- **EXERCISE DETAILS**: Please output exactly the lines of the material from the first through the line containing "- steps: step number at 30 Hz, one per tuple", and nothing more.

- **GIVEN INFORMATION**:

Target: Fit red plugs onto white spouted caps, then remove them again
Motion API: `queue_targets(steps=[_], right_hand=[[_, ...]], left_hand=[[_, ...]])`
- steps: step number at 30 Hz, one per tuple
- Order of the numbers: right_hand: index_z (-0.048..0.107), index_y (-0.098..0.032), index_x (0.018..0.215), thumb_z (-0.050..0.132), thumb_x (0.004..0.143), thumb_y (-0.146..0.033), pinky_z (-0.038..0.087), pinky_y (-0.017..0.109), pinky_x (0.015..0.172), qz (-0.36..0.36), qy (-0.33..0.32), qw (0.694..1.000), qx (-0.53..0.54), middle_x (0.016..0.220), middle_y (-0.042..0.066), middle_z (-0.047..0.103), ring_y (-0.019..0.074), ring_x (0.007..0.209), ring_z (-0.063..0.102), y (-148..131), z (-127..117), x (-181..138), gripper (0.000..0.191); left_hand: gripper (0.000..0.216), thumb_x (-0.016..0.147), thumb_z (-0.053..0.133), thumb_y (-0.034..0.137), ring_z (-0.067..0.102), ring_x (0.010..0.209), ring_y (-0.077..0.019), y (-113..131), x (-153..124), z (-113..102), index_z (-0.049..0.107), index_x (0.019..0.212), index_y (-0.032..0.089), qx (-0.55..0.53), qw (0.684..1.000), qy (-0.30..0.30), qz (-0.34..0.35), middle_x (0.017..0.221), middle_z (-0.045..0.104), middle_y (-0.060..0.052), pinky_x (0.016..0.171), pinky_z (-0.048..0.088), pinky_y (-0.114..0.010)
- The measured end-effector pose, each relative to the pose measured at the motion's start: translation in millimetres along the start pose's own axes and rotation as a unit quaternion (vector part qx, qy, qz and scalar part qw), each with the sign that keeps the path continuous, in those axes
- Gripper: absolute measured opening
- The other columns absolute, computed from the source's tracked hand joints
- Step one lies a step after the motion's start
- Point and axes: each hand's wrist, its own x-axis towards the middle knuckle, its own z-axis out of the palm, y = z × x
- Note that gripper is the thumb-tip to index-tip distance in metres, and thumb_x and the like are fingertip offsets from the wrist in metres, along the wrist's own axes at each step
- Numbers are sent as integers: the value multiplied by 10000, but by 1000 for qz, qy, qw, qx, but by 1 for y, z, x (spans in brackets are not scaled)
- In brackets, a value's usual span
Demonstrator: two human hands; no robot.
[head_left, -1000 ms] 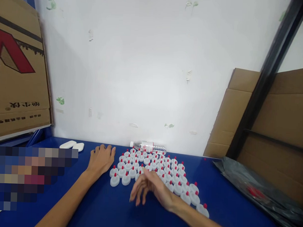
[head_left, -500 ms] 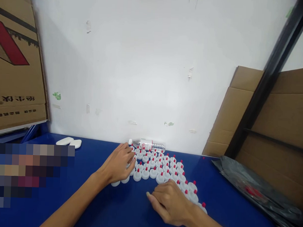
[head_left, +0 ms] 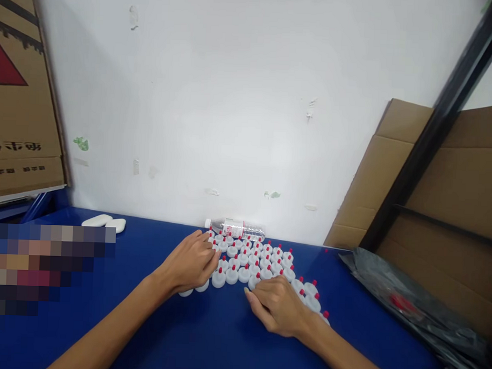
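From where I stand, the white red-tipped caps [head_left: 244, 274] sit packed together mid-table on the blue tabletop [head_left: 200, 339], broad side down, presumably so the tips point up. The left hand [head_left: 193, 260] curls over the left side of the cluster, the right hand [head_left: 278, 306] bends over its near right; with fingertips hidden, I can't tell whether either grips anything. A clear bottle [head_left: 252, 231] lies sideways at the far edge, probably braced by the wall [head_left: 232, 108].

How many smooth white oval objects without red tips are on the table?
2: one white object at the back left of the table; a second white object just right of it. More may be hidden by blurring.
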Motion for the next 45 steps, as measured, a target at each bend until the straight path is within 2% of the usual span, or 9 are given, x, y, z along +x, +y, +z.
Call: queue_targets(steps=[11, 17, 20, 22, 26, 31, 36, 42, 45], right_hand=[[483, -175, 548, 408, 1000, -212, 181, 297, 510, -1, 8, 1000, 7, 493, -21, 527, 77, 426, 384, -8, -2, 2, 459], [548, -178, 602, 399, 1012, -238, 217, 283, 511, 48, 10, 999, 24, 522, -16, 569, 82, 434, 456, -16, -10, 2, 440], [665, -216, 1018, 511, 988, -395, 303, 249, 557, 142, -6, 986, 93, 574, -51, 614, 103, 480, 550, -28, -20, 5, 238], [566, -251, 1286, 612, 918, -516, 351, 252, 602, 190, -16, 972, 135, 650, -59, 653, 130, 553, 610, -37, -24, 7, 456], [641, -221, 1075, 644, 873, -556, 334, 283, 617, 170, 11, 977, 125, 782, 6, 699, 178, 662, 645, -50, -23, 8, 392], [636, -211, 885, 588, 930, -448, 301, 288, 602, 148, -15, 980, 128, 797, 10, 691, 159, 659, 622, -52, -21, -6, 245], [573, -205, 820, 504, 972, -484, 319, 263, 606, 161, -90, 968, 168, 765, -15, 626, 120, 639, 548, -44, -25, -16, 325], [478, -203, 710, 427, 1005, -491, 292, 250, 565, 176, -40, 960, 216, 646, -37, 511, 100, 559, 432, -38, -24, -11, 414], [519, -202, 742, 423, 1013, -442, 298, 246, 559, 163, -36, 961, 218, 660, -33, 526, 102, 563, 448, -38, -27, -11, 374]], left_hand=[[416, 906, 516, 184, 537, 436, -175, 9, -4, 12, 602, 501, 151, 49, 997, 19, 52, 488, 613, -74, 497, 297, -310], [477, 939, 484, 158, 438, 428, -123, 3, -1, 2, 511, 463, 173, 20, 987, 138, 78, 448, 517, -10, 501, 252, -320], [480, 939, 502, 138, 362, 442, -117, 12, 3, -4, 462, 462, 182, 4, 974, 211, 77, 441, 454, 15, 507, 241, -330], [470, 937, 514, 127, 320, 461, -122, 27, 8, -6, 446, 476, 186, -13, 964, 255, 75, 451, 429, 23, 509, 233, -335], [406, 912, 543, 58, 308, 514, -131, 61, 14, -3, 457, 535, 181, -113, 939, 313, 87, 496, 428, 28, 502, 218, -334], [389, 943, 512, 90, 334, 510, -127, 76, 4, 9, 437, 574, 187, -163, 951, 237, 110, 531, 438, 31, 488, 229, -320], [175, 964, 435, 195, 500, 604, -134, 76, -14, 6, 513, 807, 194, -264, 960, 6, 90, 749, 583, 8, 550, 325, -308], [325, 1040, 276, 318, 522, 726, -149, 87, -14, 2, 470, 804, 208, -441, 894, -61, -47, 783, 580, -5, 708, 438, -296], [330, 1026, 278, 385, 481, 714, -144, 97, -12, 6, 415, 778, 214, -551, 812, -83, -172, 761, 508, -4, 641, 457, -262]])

- **TASK RESPONSE**:
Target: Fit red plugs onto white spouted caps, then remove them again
Motion API: `queue_targets(steps=[_], right_hand=[[_, ...]], left_hand=[[_, ...]])`
- steps: step number at 30 Hz, one per tuple

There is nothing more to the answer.